Guido van Rossum wrote:
> 
> > Andy Robinson wrote:
> > >
> > > Some thoughts on the codecs...
> > >
> > > 1. Stream interface
> > > At the moment a codec has dump and load methods which
> > > read a (slice of a) stream into a string in memory and
> > > vice versa.  As the proposal notes, this could lead to
> > > errors if you take a slice out of a stream.   This is
> > > not just due to character truncation; some Asian
> > > encodings are modal and have shift-in and shift-out
> > > sequences as they move from Western single-byte
> > > characters to double-byte ones.   It also seems a bit
> > > pointless to me as the source (or target) is still a
> > > Unicode string in memory.
> > >
> > > This is a real problem - a filter to convert big files
> > > between two encodings should be possible without
> > > knowledge of the particular encoding, as should one on
> > > the input/output of some server.  We can still give a
> > > default implementation for single-byte encodings.
> > >
> > > What's a good API for real stream conversion?   just
> > > Codec.encodeStream(infile, outfile)  ?  or is it more
> > > useful to feed the codec with data a chunk at a time?
> 
> M.-A. Lemburg responds:
> 
> > The idea was to use Unicode as intermediate for all
> > encoding conversions.
> >
> > What you invision here are stream recoders. The can
> > easily be implemented as an useful addition to the Codec
> > subclasses, but I don't think that these have to go
> > into the core.
> 
> What I wanted was a codec API that acts somewhat like a buffered file;
> the buffer makes it possible to efficient handle shift states.  This
> is not exactly what Andy shows, but it's not what Marc's current spec
> has either.
> 
> I had thought something more like what Java does: an output stream
> codec's constructor takes a writable file object and the object
> returned by the constructor has a write() method, a flush() method and
> a close() method.  It acts like a buffering interface to the
> underlying file; this allows it to generate the minimal number of
> shift sequeuces.  Similar for input stream codecs.

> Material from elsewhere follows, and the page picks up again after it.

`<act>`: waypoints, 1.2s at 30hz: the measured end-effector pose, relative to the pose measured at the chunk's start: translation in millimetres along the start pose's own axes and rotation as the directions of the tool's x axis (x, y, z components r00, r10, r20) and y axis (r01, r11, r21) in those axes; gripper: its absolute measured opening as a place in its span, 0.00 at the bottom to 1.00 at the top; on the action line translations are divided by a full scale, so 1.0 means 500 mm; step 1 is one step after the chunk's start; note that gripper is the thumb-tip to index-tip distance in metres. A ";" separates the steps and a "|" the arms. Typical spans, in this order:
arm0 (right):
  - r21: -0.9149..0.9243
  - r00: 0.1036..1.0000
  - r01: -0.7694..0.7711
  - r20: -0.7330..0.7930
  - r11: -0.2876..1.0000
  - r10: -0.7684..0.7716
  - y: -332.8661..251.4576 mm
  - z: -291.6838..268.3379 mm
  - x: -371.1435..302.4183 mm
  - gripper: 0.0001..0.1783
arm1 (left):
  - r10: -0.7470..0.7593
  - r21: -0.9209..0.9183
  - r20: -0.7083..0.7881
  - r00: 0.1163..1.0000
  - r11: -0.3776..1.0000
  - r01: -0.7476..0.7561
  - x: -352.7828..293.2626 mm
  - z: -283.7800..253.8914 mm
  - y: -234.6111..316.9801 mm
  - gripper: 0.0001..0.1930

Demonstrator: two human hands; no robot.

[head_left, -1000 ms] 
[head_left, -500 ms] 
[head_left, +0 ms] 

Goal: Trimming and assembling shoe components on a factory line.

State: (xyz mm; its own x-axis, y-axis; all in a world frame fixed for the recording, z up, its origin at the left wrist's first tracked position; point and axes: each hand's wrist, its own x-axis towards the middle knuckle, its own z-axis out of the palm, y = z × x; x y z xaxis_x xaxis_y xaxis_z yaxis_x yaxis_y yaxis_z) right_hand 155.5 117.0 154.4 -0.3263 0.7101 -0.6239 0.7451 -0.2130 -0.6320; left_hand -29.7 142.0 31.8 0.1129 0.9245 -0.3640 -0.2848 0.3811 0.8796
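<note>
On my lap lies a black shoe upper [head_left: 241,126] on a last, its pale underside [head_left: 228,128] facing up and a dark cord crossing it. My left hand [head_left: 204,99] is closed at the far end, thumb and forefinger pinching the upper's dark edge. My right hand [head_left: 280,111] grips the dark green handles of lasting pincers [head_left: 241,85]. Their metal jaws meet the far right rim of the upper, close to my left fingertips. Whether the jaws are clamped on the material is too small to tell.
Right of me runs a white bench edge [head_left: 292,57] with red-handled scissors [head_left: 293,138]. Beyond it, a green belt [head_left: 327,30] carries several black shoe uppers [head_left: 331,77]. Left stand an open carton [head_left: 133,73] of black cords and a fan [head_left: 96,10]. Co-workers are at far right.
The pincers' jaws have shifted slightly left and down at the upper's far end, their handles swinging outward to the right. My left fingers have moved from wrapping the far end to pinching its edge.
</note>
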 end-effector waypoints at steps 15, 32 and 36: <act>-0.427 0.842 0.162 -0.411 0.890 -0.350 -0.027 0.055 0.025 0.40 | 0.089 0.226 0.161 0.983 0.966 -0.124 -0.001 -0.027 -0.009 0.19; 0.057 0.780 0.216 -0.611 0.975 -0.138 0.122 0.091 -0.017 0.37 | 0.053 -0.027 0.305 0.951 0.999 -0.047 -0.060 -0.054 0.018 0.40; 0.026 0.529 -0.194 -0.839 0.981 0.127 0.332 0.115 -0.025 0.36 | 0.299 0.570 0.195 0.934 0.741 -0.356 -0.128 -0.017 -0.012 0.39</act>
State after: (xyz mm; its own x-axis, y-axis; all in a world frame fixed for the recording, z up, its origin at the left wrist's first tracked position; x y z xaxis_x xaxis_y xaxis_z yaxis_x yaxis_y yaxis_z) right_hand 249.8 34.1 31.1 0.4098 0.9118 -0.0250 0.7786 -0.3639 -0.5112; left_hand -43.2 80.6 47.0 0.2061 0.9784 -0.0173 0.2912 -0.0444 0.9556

The Codecs provide implementations for encoding and decoding,
they are not intended as complete wrappers for e.g. files or
sockets.

The unicodec module will define a generic stream wrapper
(which is yet to be defined) for dealing with files, sockets,
etc. It will use the codec registry to do the actual codec
work.
 
>From the proposal:
"""
For explicit handling of Unicode using files, the unicodec module
could provide stream wrappers which provide transparent
encoding/decoding for any open stream (file-like object):

  import unicodec
  file = open('mytext.txt','rb')
  ufile = unicodec.stream(file,'utf-16')
  u = ufile.read()
  ...
  ufile.close()

XXX unicodec.file(<filename>,<mode>,<encname>) could be provided as
    short-hand for unicodec.file(open(<filename>,<mode>),<encname>) which
    also assures that <mode> contains the 'b' character when needed.

XXX Specify the wrapper(s)...

    Open issues: what to do with Python strings
    fed to the .write() method (may need to know the encoding of the
    strings) and when/if to return Python strings through the .read()
    method.

    Perhaps we need more than one type of wrapper here.
"""

> Andy's file translation example could then be written as follows:
> 
> # assuming variables input_file, input_encoding, output_file,
> # output_encoding, and constant BUFFER_SIZE
> 
> f = open(input_file, "rb")
> f1 = unicodec.codecs[input_encoding].stream_reader(f)
> g = open(output_file, "wb")
> g1 = unicodec.codecs[output_encoding].stream_writer(f)
> 
> while 1:
>       buffer = f1.read(BUFFER_SIZE)
>       if not buffer:
>          break
>       f2.write(buffer)
> 
> f2.close()
> f1.close()

 
> Note that we could possibly make these the only API that a codec needs
> to provide; the string object <--> unicode object conversions can be
> done using this and the cStringIO module.  (On the other hand it seems
> a common case that would be quite useful.)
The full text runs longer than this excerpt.